WORK INSTRUCTION: What lines of the data hold the string "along"? Pull each one out.

PROVIDED RECORDS:
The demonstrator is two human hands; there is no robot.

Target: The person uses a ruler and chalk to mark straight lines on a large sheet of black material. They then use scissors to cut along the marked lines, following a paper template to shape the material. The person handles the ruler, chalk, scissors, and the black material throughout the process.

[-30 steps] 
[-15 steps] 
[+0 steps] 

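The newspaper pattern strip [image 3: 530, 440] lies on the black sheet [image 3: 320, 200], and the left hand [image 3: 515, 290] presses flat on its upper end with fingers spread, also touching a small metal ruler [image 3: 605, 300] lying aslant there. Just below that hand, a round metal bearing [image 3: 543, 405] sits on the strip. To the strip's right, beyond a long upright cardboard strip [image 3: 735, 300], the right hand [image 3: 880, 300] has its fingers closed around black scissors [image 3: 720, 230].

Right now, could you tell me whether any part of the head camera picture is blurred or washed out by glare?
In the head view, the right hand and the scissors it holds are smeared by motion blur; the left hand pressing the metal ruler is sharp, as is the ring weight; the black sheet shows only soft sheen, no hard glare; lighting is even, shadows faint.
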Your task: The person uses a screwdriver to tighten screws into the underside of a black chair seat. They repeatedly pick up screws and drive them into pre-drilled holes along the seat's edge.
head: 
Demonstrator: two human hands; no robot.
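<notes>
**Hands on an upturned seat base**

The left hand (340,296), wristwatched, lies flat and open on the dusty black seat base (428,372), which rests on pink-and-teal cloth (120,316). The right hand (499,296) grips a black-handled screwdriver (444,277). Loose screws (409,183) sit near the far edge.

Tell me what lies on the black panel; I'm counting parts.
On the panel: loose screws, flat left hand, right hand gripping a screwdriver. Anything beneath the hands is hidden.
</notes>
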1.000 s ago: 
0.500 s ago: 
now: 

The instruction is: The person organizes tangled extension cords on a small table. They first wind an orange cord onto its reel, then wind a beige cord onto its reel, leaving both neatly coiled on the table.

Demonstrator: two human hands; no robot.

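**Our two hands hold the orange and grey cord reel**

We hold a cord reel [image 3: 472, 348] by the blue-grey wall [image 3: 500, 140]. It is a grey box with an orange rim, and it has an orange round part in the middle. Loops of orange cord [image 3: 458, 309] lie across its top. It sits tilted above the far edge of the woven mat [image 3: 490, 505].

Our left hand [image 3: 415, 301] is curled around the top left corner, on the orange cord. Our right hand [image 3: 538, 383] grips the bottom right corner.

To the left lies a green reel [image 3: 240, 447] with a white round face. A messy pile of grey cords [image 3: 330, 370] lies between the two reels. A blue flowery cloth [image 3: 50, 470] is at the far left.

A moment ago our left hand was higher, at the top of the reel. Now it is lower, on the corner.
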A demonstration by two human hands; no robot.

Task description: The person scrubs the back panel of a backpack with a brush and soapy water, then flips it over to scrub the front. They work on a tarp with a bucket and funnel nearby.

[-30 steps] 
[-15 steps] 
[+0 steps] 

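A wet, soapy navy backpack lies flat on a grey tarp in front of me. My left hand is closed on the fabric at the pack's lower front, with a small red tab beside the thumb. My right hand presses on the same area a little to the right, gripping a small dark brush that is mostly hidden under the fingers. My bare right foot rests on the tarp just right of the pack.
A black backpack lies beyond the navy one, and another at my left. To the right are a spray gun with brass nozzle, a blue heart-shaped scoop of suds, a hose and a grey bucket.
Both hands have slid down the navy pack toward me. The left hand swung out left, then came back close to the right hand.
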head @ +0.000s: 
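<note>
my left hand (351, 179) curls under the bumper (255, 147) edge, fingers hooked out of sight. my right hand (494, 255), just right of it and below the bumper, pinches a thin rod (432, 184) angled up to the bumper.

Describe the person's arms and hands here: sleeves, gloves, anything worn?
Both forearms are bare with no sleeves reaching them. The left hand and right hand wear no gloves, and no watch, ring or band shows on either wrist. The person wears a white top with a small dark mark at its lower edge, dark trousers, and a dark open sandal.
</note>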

SOLUTION TO THIS EXERCISE:
Target: The person uses a ruler and chalk to mark straight lines on a large sheet of black material. They then use scissors to cut along the marked lines, following a paper template to shape the material. The person handles the ruler, chalk, scissors, and the black material throughout the process.
Your task: The person uses a screwdriver to tighten screws into the underside of a black chair seat. They repeatedly pick up screws and drive them into pre-drilled holes along the seat's edge.

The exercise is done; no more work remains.